Tashkent, Uzbekistan (UzDaily.com) -- Experts from the Institute for Forecasting and Macroeconomic Research (IPMI) predicted changes in the base and seasonal inflation variable (prices for fruits and vegetables) for 2023.

For this, the ARIMA and SARIMA models were applied. The complexity of the task of forecasting time series lies in the temporal variability of the series and the inability of forecasting models to fully reflect these changes. To ensure that changes over time are automatically accounted for, IPMI has developed a framework to optimize the relative ordering of models used in time series forecasting.

The components of inflation were divided into 3 main groups, which were then analyzed and forecasted. These include: core inflation, managed prices, and inflation with seasonally variable prices (fruits and vegetables). The calculation of core inflation does not take into account the types of goods and services that are affected by seasonal changes. Regulated price inflation consists of administratively regulated goods and services. When calculating the seasonal inflation variable, prices for vegetables and fruits are mainly taken into account.

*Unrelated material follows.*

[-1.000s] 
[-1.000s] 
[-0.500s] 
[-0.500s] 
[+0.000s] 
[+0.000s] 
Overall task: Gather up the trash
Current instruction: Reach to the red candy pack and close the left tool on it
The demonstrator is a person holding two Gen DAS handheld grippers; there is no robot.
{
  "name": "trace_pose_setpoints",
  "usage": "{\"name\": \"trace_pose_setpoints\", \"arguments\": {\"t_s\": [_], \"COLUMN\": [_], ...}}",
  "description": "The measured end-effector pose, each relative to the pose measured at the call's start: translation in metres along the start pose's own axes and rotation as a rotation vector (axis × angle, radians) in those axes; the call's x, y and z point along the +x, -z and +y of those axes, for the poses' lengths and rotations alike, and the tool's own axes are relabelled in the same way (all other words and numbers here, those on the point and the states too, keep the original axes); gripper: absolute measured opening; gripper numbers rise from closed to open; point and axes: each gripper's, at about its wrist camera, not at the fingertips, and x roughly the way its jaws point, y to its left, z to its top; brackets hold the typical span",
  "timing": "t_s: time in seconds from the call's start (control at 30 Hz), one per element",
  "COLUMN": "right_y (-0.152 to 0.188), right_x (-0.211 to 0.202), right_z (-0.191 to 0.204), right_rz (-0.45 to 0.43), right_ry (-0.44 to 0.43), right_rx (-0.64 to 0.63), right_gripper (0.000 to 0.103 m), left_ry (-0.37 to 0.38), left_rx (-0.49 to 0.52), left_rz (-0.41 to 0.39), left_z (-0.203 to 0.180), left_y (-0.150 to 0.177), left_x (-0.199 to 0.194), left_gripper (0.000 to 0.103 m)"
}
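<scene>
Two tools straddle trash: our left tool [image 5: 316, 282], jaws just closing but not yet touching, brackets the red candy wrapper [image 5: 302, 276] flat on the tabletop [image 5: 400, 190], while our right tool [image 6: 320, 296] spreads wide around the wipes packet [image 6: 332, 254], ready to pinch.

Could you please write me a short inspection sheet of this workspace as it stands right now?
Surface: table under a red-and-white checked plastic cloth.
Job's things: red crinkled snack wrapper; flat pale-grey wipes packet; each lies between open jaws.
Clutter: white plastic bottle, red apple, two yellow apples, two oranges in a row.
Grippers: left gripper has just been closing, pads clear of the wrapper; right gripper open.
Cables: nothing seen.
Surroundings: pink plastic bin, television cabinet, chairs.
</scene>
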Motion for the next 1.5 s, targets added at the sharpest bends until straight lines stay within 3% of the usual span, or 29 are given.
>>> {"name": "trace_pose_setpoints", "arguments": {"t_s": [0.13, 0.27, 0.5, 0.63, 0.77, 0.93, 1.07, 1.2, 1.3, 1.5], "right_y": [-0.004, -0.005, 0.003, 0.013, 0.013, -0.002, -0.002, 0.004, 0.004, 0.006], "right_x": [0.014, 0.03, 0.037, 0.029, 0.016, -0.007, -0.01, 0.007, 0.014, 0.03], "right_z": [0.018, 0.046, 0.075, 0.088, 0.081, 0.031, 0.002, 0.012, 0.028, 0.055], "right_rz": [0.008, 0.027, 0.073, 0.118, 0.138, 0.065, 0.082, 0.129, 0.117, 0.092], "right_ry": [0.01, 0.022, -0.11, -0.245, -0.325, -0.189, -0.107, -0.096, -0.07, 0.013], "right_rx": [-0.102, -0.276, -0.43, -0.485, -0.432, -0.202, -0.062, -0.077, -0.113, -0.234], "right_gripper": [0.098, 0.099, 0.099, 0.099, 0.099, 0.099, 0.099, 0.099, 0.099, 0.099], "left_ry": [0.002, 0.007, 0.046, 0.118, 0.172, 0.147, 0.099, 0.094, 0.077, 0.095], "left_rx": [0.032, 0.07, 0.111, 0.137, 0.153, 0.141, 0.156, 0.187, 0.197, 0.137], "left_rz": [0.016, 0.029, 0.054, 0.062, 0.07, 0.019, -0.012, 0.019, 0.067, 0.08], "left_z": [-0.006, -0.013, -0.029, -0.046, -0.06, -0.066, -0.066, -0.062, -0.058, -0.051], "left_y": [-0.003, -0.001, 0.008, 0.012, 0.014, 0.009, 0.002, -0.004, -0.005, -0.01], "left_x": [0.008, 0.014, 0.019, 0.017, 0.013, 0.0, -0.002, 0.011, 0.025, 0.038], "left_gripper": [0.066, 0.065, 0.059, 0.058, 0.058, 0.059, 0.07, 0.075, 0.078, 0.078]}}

In the case of Uzbekistan, 78% growth in the consumer price index (CPI) corresponds to core inflation. Due to this, monetary policy decisions are usually made based on the results of this inflation.

Fruits and vegetables are the most volatile groups in the consumer price index (CPI) basket, accounting for 8% of the total FPI basket.

According to the results of the IPMI forecast, core inflation for 2022 is 11.2%, and horticultural inflation is 15.9%. For 2023, core inflation is expected at 10.5%, and horticultural inflation at 22.1%.

The proposed method dynamically optimizes the results of the model (meta-learning). The optimization is repeated until the most suitable model based on the time series function is found (iterative method).

In conclusion, testing of individual time series forecasting models is time-consuming and should be done taking into account the specifics of the predicted data. Therefore, IPMI experts will continue forecasting time series using machine learning algorithms (machine learning framework).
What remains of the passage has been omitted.